Data section Block Start

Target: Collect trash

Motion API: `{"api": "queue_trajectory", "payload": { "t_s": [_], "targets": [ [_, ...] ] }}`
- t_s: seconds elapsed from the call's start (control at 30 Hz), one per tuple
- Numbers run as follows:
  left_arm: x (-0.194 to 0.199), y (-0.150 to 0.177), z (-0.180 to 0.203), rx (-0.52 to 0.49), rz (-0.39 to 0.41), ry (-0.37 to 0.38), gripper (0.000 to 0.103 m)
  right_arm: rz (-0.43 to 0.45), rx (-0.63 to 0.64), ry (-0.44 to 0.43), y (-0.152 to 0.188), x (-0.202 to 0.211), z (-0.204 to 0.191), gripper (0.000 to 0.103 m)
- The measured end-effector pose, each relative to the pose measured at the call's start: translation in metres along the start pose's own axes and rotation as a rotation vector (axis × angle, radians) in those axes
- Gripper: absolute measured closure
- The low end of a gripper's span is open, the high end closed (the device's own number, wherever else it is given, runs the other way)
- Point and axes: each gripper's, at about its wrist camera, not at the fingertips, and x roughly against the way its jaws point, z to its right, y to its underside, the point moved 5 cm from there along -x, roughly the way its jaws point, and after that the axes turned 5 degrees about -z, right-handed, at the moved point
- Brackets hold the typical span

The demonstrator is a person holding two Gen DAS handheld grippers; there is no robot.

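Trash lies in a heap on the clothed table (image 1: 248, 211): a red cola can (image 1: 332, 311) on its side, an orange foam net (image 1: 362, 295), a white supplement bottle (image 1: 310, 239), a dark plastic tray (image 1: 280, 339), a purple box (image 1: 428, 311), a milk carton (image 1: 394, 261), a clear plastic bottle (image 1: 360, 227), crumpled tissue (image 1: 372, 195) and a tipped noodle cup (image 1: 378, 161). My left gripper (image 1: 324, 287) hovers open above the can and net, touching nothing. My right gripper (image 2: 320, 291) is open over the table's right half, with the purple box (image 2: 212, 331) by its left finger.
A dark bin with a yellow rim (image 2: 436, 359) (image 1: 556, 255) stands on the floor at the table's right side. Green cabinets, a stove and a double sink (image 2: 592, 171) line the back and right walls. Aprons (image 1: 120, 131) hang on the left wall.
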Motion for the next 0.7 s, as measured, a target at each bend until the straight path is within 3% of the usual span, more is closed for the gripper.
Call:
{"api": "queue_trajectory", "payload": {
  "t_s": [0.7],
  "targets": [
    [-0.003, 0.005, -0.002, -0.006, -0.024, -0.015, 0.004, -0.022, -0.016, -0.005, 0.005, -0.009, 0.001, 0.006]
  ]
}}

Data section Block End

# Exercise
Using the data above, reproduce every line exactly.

# Result
Target: Collect trash

Motion API: `{"api": "queue_trajectory", "payload": { "t_s": [_], "targets": [ [_, ...] ] }}`
- t_s: seconds elapsed from the call's start (control at 30 Hz), one per tuple
- Numbers run as follows:
  left_arm: x (-0.194 to 0.199), y (-0.150 to 0.177), z (-0.180 to 0.203), rx (-0.52 to 0.49), rz (-0.39 to 0.41), ry (-0.37 to 0.38), gripper (0.000 to 0.103 m)
  right_arm: rz (-0.43 to 0.45), rx (-0.63 to 0.64), ry (-0.44 to 0.43), y (-0.152 to 0.188), x (-0.202 to 0.211), z (-0.204 to 0.191), gripper (0.000 to 0.103 m)
- The measured end-effector pose, each relative to the pose measured at the call's start: translation in metres along the start pose's own axes and rotation as a rotation vector (axis × angle, radians) in those axes
- Gripper: absolute measured closure
- The low end of a gripper's span is open, the high end closed (the device's own number, wherever else it is given, runs the other way)
- Point and axes: each gripper's, at about its wrist camera, not at the fingertips, and x roughly against the way its jaws point, z to its right, y to its underside, the point moved 5 cm from there along -x, roughly the way its jaws point, and after that the axes turned 5 degrees about -z, right-handed, at the moved point
- Brackets hold the typical span

The demonstrator is a person holding two Gen DAS handheld grippers; there is no robot.

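Trash lies in a heap on the clothed table (image 1: 248, 211): a red cola can (image 1: 332, 311) on its side, an orange foam net (image 1: 362, 295), a white supplement bottle (image 1: 310, 239), a dark plastic tray (image 1: 280, 339), a purple box (image 1: 428, 311), a milk carton (image 1: 394, 261), a clear plastic bottle (image 1: 360, 227), crumpled tissue (image 1: 372, 195) and a tipped noodle cup (image 1: 378, 161). My left gripper (image 1: 324, 287) hovers open above the can and net, touching nothing. My right gripper (image 2: 320, 291) is open over the table's right half, with the purple box (image 2: 212, 331) by its left finger.
A dark bin with a yellow rim (image 2: 436, 359) (image 1: 556, 255) stands on the floor at the table's right side. Green cabinets, a stove and a double sink (image 2: 592, 171) line the back and right walls. Aprons (image 1: 120, 131) hang on the left wall.
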Motion for the next 0.7 s, as measured, a target at each bend until the straight path is within 3% of the usual span, more is closed for the gripper.
Call:
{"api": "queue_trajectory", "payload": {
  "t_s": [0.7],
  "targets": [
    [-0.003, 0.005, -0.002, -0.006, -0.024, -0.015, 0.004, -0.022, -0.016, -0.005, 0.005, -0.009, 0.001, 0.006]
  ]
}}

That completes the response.